Oleh : Sahroni Ishak Jammaluddin (Mahasiswa Doktor Ilmu Hukum/Ilmu Syariah – UIN Jambi)
Di tengah derasnya arus globalisasi, identitas budaya seringkali tergeser oleh kepentingan praktis. Namun bagi masyarakat Melayu Tanjung Jabung Timur, adat istiadat adalah benteng yang menjaga marwah dan jati diri. Adat bukan hanya simbol seremonial, melainkan pedoman hidup yang mengatur etika, tata pergaulan, hingga politik.
Orang tua-tua Melayu selalu mengingatkan, “Adat bersendikan syarak, syarak bersendikan Kitabullah.” Inilah yang membuat adat memiliki kedudukan tertinggi dalam kehidupan masyarakat.
Adat menjadi hukum moral, sosial, bahkan politik. Ketika adat diabaikan, maka sendi kehidupan akan rapuh, politik kehilangan etika, masyarakat kehilangan pegangan, dan generasi muda tercerabut dari akarnya.

Dalam keseharian, orang Melayu menjunjung tinggi sopan santun, musyawarah, dan saling menghormati. Pepatah lama berkata, “Berdiri sama tinggi, duduk sama rendah, berat sama dipikul, ringan sama dijinjing.” Inilah cermin solidaritas dan rasa kebersamaan yang seharusnya juga mewarnai kehidupan politik hari ini.
Etika politik sejatinya lahir dari adat. Dalam budaya Melayu, pemimpin dihargai bukan karena kedudukan semata, tetapi karena budi pekerti. Pepatah mengingatkan, “Tinggi tampuk kerana sirih, tinggi adat kerana budi.” Artinya, jabatan hanyalah amanah, sementara nilai moral adalah dasar yang membuat kepemimpinan itu dihormati.

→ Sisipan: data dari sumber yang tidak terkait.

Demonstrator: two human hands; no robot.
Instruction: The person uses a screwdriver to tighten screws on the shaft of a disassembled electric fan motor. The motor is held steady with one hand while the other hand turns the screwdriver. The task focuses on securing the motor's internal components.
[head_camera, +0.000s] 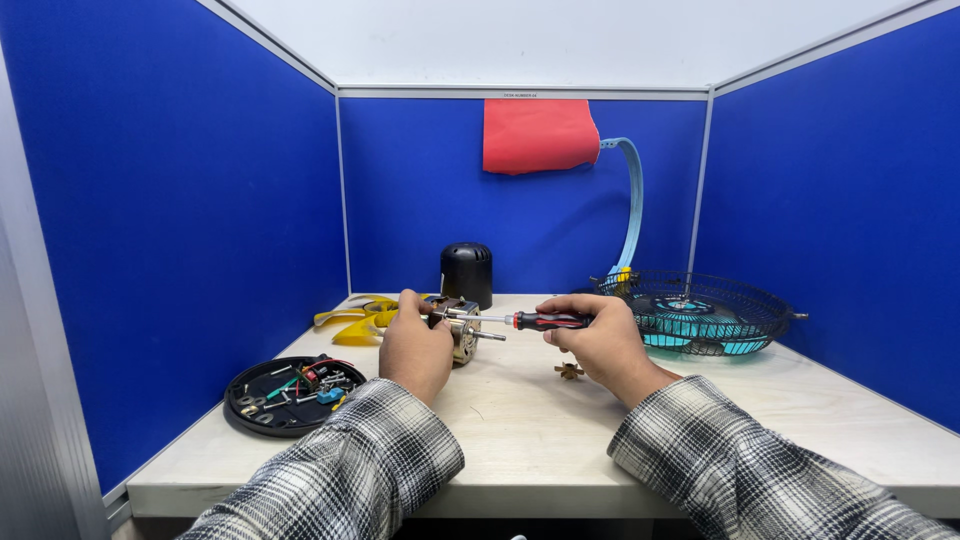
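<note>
Motor: a small electric motor (462, 330) sat near the middle of the pale table (520, 440), steadied upright, its bare steel shaft pointing right toward the driver
Handling: it looked dense and rigid, heavy for its size; the windings and thin wires seemed the fragile part, so the metal frame at its sides was the safest hold; the shaft appeared smooth and likely slippery
Left hand: the left hand (415, 345) was wrapped closed around the motor's near side
Screwdriver: a red-and-black screwdriver (520, 321) lay level, its tip at the motor's top
Right hand: the right hand (600, 345) was closed firmly on the handle
Nearby: a small brass toothed part (569, 372) just below the right hand; a black round tray (290, 395) of screws and wires to the left; yellow blades (360, 318) behind; a black cap (466, 272); a wire fan guard (700, 312) to the right
</note>
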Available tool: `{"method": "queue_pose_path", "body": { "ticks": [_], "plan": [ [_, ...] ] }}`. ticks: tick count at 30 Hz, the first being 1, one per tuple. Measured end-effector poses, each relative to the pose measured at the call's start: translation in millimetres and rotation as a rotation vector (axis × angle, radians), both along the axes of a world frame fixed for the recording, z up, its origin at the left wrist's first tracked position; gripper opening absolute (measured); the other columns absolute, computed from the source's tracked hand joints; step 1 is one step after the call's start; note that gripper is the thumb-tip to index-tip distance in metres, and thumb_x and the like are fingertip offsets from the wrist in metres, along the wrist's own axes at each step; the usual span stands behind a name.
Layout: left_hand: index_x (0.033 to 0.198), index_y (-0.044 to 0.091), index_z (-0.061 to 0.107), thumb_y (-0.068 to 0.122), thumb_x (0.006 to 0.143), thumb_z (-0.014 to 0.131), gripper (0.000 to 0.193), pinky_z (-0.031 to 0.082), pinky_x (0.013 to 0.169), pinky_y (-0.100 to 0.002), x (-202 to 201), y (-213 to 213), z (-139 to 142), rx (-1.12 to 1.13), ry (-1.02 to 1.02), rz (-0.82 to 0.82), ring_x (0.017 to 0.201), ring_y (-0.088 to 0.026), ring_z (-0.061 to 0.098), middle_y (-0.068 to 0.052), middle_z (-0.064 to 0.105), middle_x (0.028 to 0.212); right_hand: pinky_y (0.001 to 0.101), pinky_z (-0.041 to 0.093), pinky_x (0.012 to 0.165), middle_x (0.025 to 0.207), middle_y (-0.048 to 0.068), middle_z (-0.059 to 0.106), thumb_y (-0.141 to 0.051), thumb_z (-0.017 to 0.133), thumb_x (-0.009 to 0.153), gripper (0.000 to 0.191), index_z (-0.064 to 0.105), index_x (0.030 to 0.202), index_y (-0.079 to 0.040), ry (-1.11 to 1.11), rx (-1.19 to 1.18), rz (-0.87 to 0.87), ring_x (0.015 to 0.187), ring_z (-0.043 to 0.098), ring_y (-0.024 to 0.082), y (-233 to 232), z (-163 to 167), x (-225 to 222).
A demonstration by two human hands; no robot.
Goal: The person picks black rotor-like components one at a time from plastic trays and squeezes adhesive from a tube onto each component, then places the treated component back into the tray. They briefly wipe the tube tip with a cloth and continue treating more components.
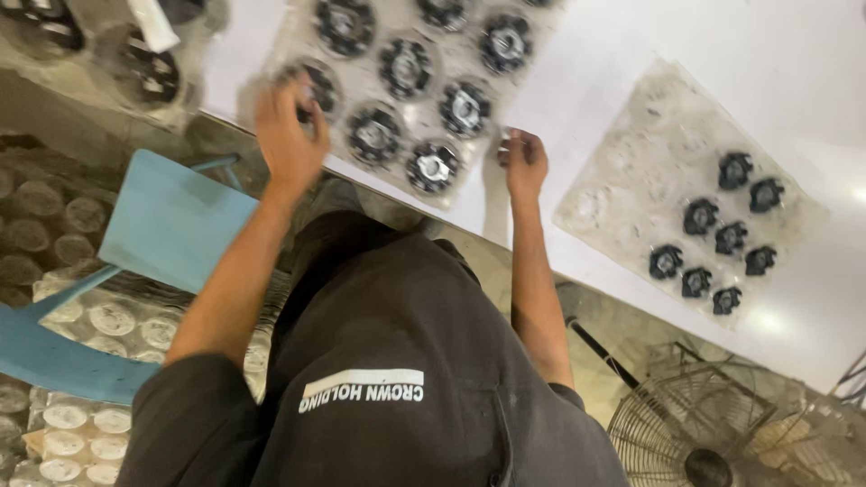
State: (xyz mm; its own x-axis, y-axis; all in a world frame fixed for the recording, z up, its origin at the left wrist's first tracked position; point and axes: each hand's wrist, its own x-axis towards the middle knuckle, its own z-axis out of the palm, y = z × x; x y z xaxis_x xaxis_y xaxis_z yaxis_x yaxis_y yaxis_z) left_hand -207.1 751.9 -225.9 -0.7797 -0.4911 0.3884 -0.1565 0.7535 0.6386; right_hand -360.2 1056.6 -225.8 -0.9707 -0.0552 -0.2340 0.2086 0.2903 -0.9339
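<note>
**White tabletop, clear trays of black round parts**

Left hand [290, 133] blurred on a black part [317, 87] in near tray [289, 36]; fingers' closure unclear. Right hand [523, 162] pinching tray edge. Best steadied before lifting.

Tray [298, 36] of black round parts at table edge.
Clear, moulded, lying flat; part [317, 86] at near-left corner under left hand [289, 135], right hand [523, 162] at near-right edge.
</note>
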Motion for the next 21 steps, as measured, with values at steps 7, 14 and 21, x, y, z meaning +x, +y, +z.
{"method": "queue_pose_path", "body": {
  "ticks": [7, 14, 21],
  "plan": [
    [0.097, 0.009, 0.073, 0.031, 0.09, 0.08, 0.024, 0.05, 0.063, -0.032, 184, -28, -91, 0.734, -0.565, 0.658, 0.065, -0.015, 0.064, -0.005, 0.068, 0.076, 0.0316, 0.049, 0.061, 0.078, 0.009, 0.067, -0.022, 0.062, 0.111, 0.027, 0.067, 0.097, 0.001, 0.616, 0.53, 0.039, 0.067, 0.056, 0.015, -47, -44, -8],
    [0.146, 0.016, 0.048, 0.048, 0.083, 0.074, 0.075, 0.063, 0.083, -0.049, 242, -29, -193, 1.847, 0.405, 1.45, 0.103, -0.026, 0.068, 0.002, 0.053, 0.128, 0.0318, 0.041, 0.061, 0.078, 0.009, 0.055, -0.023, 0.064, 0.101, 0.025, 0.06, 0.098, 0.001, 0.632, 0.73, 0.241, 0.068, 0.047, 0.016, -29, -74, -22],
    [0.132, 0.0, 0.062, 0.035, 0.082, 0.081, 0.064, 0.051, 0.09, -0.053, 249, 2, -271, 1.541, 1.212, 2.027, 0.11, -0.035, 0.06, -0.017, 0.064, 0.131, 0.0259, 0.053, 0.083, 0.104, 0.004, 0.065, -0.021, 0.07, 0.1, 0.031, 0.055, 0.111, 0.003, 0.499, 0.27, 0.365, 0.092, 0.059, 0.012, -23, -100, -24]
  ]
}}
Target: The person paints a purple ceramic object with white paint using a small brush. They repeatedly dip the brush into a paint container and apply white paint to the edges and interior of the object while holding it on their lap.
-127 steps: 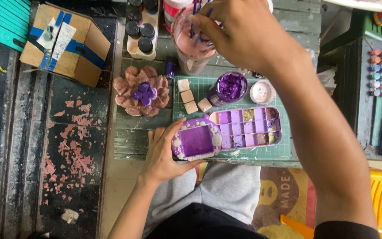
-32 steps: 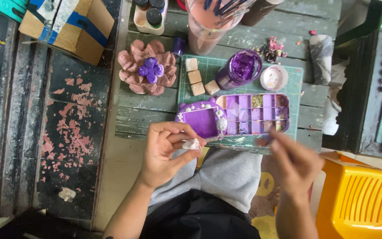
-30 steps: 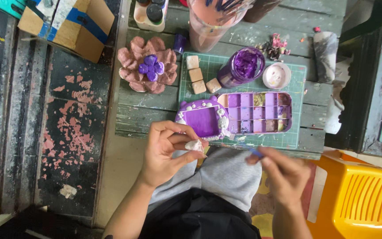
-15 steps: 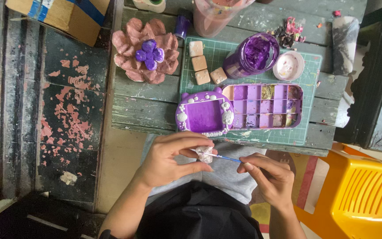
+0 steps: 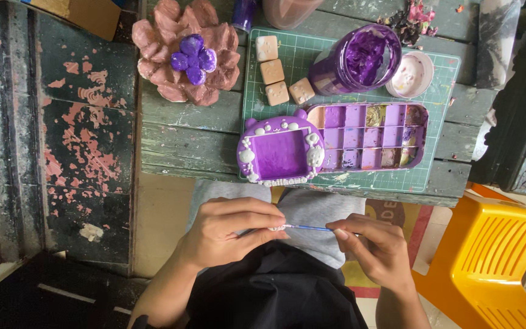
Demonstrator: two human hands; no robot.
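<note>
Low in the centre of the frame, the left hand is pinching a small pale piece between fingers and thumb, while the right hand is gripping a thin paintbrush whose tip is touching that piece. Painting of the piece seems to be the step in hand; a next stroke would likely call for a steady hold and fresh paint. Above them, the worn green counter is carrying a green cutting mat, a clay flower at upper left, a purple paint palette, a purple frame-shaped tray, an open jar of purple paint and four small tan blocks.
</note>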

Adat Melayu juga berfungsi sebagai filter terhadap pengaruh luar. Globalisasi memang tak terelakkan, namun adat menjadi penuntun agar modernisasi tidak mengikis nilai kemanusiaan. Orang Melayu percaya bahwa adat adalah warisan yang “tak lapuk dek hujan, tak lekang dek panas”. Penting untuk dipahami bahwa menjaga adat bukan berarti menolak kemajuan.
Sebaliknya, adat justru dapat menjadi landasan pembangunan yang berkeadilan. Dengan adat, pembangunan bisa diarahkan untuk memuliakan manusia, bukan sekadar mengejar materi. Politik pun diarahkan untuk menyejahterakan rakyat, bukan memperkaya kelompok tertentu.
Seperti pepatah Melayu yang begitu terkenal, “Biar mati anak, jangan mati adat.” Ungkapan ini menegaskan betapa pentingnya menjaga warisan leluhur. Hilangnya adat berarti hilangnya jati diri, dan hilangnya jati diri berarti kehilangan arah dalam kehidupan.
Kini, tantangan terbesar adalah menanamkan kembali nilai adat pada generasi muda Tanjung Jabung Timur. Mereka harus dididik bukan hanya dengan kecerdasan intelektual, tetapi juga dengan kecerdasan budaya. Dengan begitu, adat istiadat akan tetap tegak, etika tetap hidup, dan marwah Melayu tetap terjaga di tengah gelombang perubahan zaman.